What the task asks: Pictures are to be left out; every line from the one with "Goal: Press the" through the end of the data must be transcribed exactly.

Exercise input:
----

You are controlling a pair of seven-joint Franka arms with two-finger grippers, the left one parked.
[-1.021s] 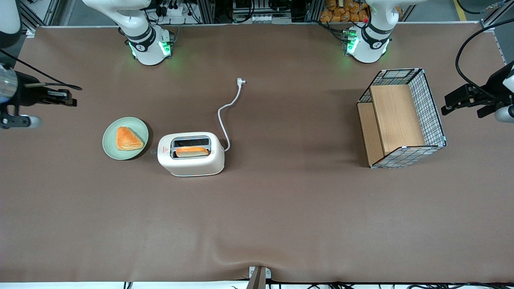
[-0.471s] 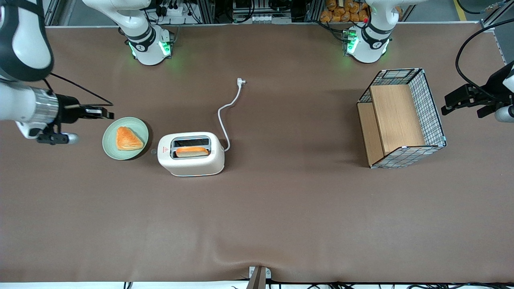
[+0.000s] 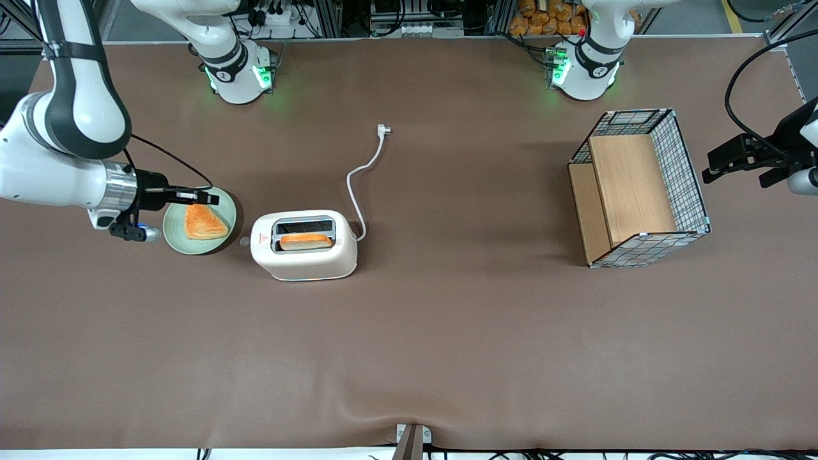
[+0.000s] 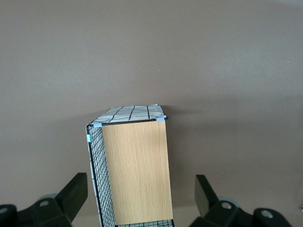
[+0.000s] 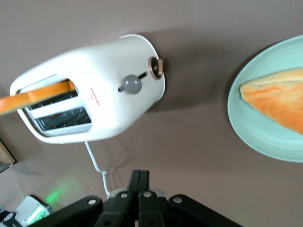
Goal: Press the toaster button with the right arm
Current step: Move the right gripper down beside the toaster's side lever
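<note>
The cream-white toaster (image 3: 303, 245) stands on the brown table with a slice of bread (image 3: 305, 241) in the slot nearer the front camera. In the right wrist view the toaster (image 5: 104, 85) shows its short end with the round grey button (image 5: 131, 84) and a brown dial (image 5: 156, 67). The right arm (image 3: 64, 128) reaches in from the working arm's end. Its gripper (image 3: 208, 199) is shut and empty, hovering over the green plate (image 3: 176, 233), apart from the toaster's button end. The shut fingers (image 5: 140, 177) point toward the toaster.
A pastry (image 3: 204, 221) lies on the green plate beside the toaster. The toaster's white cord and plug (image 3: 382, 130) trail toward the robot bases. A wire-and-wood basket (image 3: 639, 188) stands toward the parked arm's end; it also shows in the left wrist view (image 4: 135, 165).
The right arm has swung in from the table's edge toward the toaster; its gripper now hangs over the plate, closer to the button end. The toaster and plate have not moved.
</note>
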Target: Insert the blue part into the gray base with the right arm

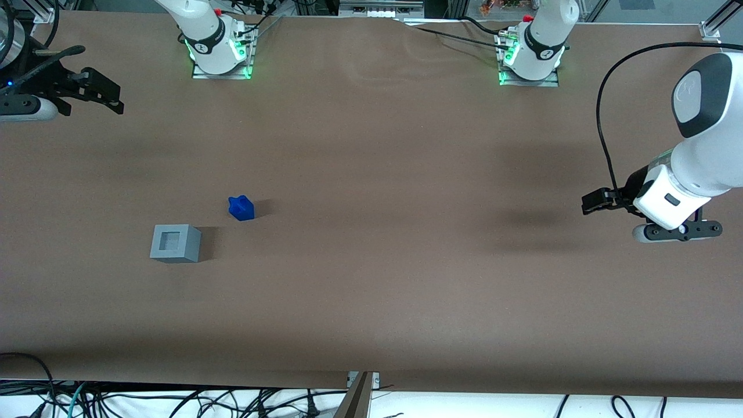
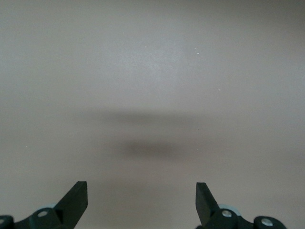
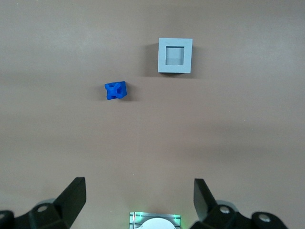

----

Output for this exercise:
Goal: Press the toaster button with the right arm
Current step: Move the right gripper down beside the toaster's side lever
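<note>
The cream-white toaster (image 3: 303, 245) stands on the brown table with a slice of bread (image 3: 305, 241) in the slot nearer the front camera. In the right wrist view the toaster (image 5: 104, 85) shows its short end with the round grey button (image 5: 131, 84) and a brown dial (image 5: 156, 67). The right arm (image 3: 64, 128) reaches in from the working arm's end. Its gripper (image 3: 208, 199) is shut and empty, hovering over the green plate (image 3: 176, 233), apart from the toaster's button end. The shut fingers (image 5: 140, 177) point toward the toaster.
A pastry (image 3: 204, 221) lies on the green plate beside the toaster. The toaster's white cord and plug (image 3: 382, 130) trail toward the robot bases. A wire-and-wood basket (image 3: 639, 188) stands toward the parked arm's end; it also shows in the left wrist view (image 4: 135, 165).
The right arm has swung in from the table's edge toward the toaster; its gripper now hangs over the plate, closer to the button end. The toaster and plate have not moved.
</note>
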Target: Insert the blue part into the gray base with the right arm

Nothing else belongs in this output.